The main argument in favor of universal health care is that it would reign in out-of-control health care costs. The United States spends around 17% of its gross domestic product (GDP) on health care, far more than any other industrialized nation. Switzerland is the second largest big spender, doling out 11% of its GDP for health care. However, this expense is largely due to the nation providing health care coverage to every Swiss citizen. The United States spends an exorbitant sum of money while still leaving tens of millions without health care, even after the passage of the Affordable Care Act.
While many believe that universal health care is too expensive, and that costs must first be brought under control before universalizing the system, this is, in fact, untrue. The key, other countries have found, is in making sure that everyone has health care before they are sick. Treatment of the uninsured costs far more than coverage. In countries that use the Bismarck model, to ensure that insurance companies remain solvent, everyone must sign up for health insurance so that there are enough healthy customers to cover the unhealthy. This is the individual mandate that was so offensive to many conservatives, though it is the only way to keep insurance companies in business.
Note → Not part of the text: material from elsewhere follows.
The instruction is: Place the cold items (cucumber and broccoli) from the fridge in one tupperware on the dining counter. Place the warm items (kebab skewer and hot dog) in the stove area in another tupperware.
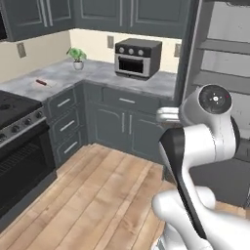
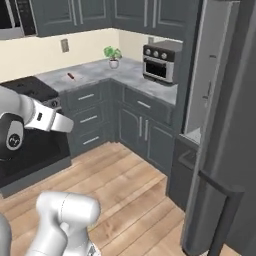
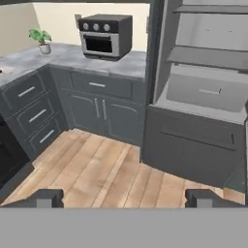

In countries that use the Beveridge or National Health Insurance Models, tax revenue funds health care, and a bureaucratic office determines which treatments the system will pay for.
Whichever model a country chooses, affordability is a key factor—not only to maintain an efficient health care system but also to help patients prepare for potential costs. In the US, health care costs for the same procedure can vary depending on the health care provider. This creates unreliability and unpredictability in the system which, in some cases, leads to dire financial consequences. Thousands of people go bankrupt each year due to an inability to pay medical bills. The lack of control and transparency over health care costs contributes to the inequitable and largely inaccessible system of health care that exists in the United States.